'''
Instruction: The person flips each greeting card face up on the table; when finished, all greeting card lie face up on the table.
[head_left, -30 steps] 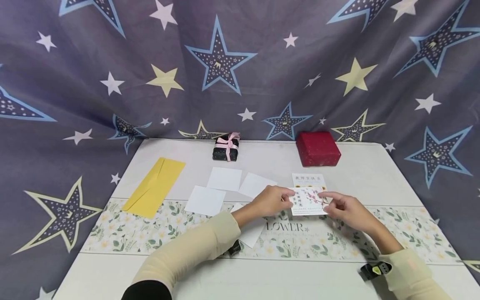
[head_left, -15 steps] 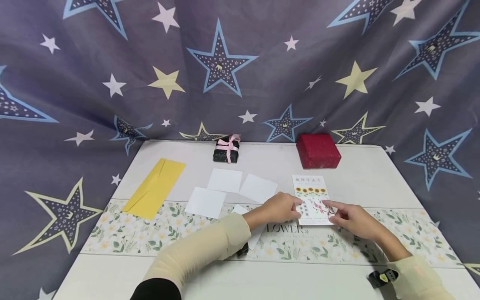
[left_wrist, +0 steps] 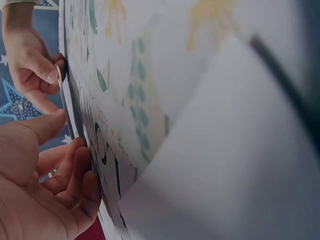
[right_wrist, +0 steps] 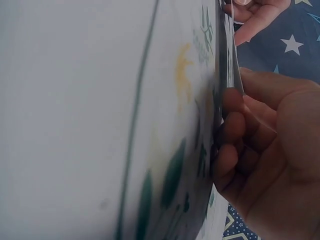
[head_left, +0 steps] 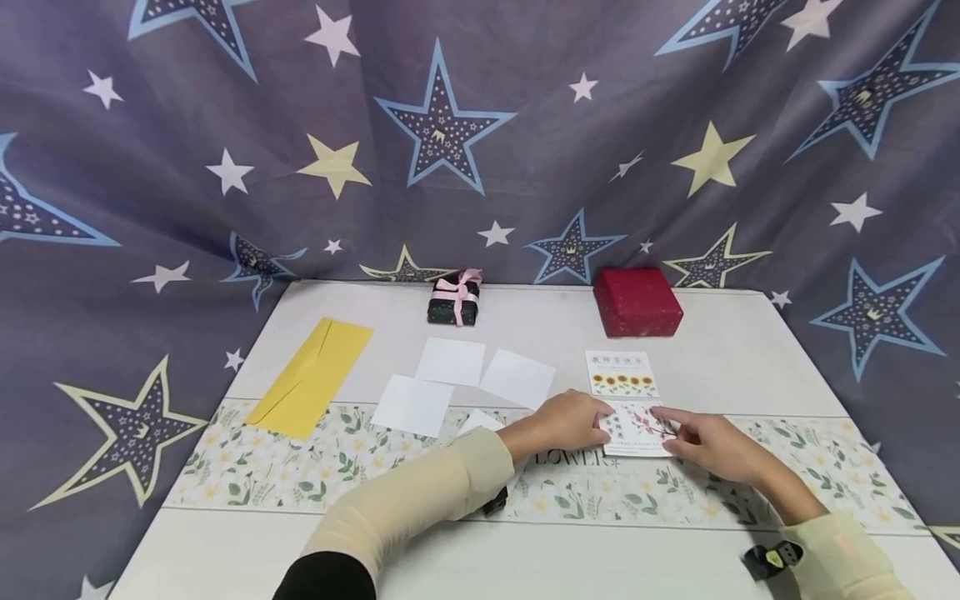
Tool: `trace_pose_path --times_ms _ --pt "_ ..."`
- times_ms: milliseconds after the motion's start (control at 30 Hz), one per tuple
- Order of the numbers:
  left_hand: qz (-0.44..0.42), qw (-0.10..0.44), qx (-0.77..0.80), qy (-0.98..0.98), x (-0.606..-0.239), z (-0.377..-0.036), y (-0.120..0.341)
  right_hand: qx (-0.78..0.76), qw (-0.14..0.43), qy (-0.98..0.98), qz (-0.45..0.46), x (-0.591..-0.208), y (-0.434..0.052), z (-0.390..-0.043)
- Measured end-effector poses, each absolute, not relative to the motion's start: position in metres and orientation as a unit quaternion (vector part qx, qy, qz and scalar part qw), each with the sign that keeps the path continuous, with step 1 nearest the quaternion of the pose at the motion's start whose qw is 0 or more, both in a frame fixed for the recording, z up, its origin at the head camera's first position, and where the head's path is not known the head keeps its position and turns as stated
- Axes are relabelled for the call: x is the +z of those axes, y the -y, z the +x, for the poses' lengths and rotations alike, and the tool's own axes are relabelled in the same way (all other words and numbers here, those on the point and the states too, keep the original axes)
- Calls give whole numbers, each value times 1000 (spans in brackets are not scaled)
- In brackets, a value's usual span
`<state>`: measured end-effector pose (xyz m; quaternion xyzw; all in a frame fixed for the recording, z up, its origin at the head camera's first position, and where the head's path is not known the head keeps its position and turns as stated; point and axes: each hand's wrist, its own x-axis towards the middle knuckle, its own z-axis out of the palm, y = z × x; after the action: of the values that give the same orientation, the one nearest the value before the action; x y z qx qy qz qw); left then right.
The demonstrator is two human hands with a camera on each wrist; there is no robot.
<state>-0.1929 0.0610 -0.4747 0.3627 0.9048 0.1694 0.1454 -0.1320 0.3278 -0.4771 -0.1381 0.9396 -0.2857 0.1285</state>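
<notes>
A white greeting card with pink blossoms and dark characters [head_left: 636, 429] lies low over the floral band of the table. My left hand [head_left: 566, 419] pinches its left edge, and my right hand [head_left: 711, 447] pinches its right edge. In the left wrist view, the left thumb [left_wrist: 50, 125] presses the thin card's edge close above the table surface. The right thumb [right_wrist: 265, 85] does likewise in the right wrist view. Just beyond it lies a second greeting card with a row of sunflowers [head_left: 622, 364], apart from both hands.
Several blank white cards [head_left: 450, 362] lie left of centre, one [head_left: 480, 419] partly under the left forearm. Farther left is a yellow envelope [head_left: 311, 379]. Along the back stand a black gift box with pink ribbon [head_left: 454, 302] and a red box [head_left: 637, 302]. A starry curtain [head_left: 525, 167] hangs behind.
Both hands have brought the blossom card down and nearer, slightly right. It overlapped the sunflower card before; now the sunflower card shows whole, with a small gap between them.
</notes>
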Motion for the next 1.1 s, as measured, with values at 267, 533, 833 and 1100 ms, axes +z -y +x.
trace_pose_path --times_ms 267,533,833,1100 --pt "356 151 160 -908 -477 -194 -65 -276 135 -942 -136 -479 -329 -135" --pt "354 147 143 -913 -475 -192 -68 -272 156 -942 -121 -476 -328 -135" --pt "341 119 104 -927 -478 -187 -74 -275 153 -944 -100 -477 -326 -136" --pt "366 139 105 -914 -473 -189 -73 -289 167 -932 -142 -470 -333 -138"
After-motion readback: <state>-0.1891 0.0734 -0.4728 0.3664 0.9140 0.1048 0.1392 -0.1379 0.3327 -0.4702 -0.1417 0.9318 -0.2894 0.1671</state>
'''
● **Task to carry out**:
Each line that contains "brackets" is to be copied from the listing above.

● **Exercise result**:
- Calls give whole numbers, each value times 1000 (spans in brackets are not scaled)
- In brackets, a value's usual span

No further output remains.